*** Source information ***
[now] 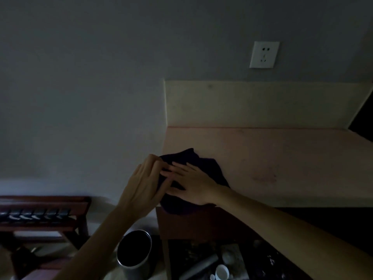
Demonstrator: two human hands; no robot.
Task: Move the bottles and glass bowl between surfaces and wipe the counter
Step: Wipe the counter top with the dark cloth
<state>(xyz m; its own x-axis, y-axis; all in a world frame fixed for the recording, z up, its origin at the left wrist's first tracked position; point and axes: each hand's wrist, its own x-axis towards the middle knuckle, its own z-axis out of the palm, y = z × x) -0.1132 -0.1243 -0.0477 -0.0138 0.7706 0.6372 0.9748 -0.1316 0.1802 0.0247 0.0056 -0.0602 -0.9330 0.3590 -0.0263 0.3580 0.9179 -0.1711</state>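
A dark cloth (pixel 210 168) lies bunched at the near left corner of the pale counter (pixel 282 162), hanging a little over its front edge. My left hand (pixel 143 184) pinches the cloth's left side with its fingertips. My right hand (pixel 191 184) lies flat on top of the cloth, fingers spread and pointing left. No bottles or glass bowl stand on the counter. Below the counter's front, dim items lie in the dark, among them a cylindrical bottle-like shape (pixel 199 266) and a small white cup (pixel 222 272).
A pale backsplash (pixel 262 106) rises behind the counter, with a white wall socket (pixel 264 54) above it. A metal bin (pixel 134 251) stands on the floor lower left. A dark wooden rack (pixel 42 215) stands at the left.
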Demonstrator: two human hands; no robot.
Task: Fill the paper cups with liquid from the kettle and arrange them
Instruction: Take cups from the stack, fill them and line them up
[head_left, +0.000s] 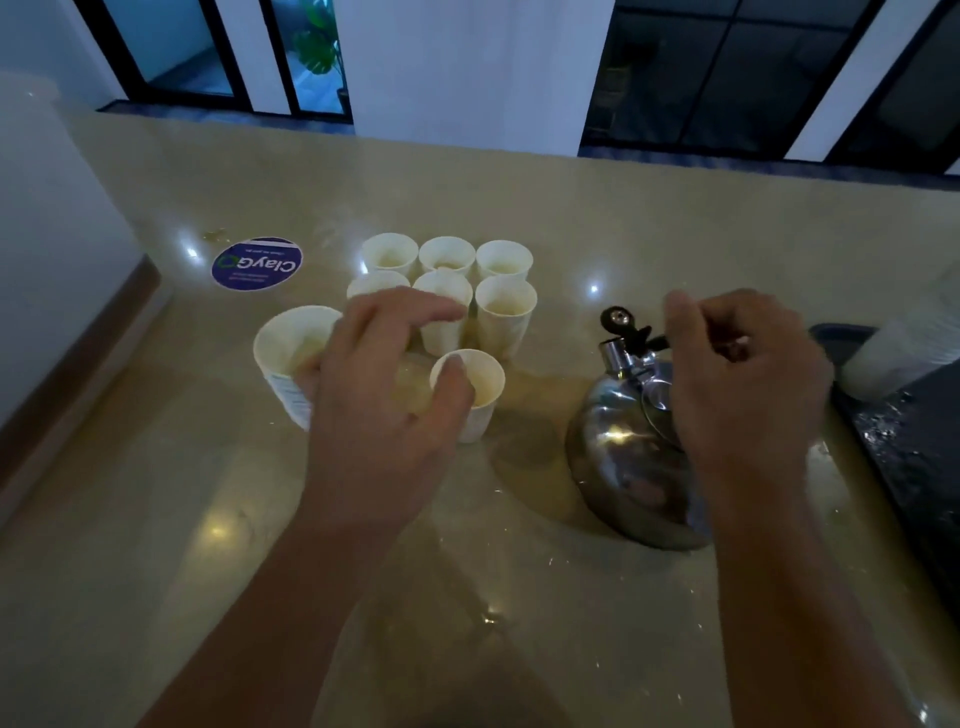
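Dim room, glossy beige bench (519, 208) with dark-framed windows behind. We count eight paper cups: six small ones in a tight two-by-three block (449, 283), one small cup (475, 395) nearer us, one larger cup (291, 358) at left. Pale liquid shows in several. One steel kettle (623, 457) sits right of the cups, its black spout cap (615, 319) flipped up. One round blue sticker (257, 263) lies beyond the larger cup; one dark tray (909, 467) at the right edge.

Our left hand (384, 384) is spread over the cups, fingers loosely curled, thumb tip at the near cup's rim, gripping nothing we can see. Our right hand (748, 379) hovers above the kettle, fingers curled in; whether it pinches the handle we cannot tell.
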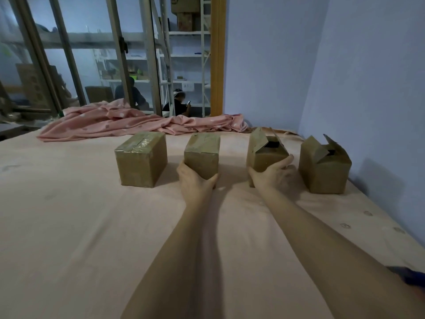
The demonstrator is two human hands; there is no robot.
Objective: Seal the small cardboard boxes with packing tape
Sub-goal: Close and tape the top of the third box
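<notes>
A: While both arms stretch fwd over the pink bedsheet (92, 226), what's the left hand (195, 180) on?

B: It grips the second taped box (202, 155) from below-front, thumb on one lower corner, fingers curled round the other. Box sits on the sheet, top shiny w/ packing tape.

A: And the right hand (272, 172)?

B: Wrapped on the third box (264, 154), the one w/ flaps still up. Thumb along its left face, fingers curled round the right side near the base. Dark gap shows between the flaps, so it's unsealed.

A: Other boxes?

B: Four in a row across the bed. Far-left taped box (141, 158) stands alone, tape over its top seam and down the edges, well apart from the left hand. Far-right open box (324, 166) is just beside the right hand's knuckles, not touching as far as he can tell; its flaps stick up, one bent.

A: Anything behind?

B: Crumpled pink blanket (128, 122) w/ pale dots lies along the far edge of the bed. Beyond it, a glass partition (96, 54), white shelving (188, 65) w/ cartons on top, and two seated people, one holding a phone. Blue wall (345, 65) to the right. Something dark blue (407, 276) at the bottom-right edge, too cut off to ID.
</notes>
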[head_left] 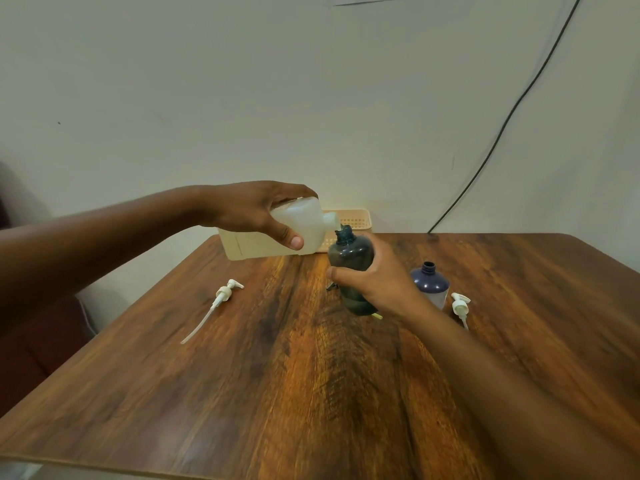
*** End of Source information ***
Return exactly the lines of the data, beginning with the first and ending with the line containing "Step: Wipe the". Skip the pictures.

» **Output of the task**:
[now] 
Demonstrator: two human hands; no robot.
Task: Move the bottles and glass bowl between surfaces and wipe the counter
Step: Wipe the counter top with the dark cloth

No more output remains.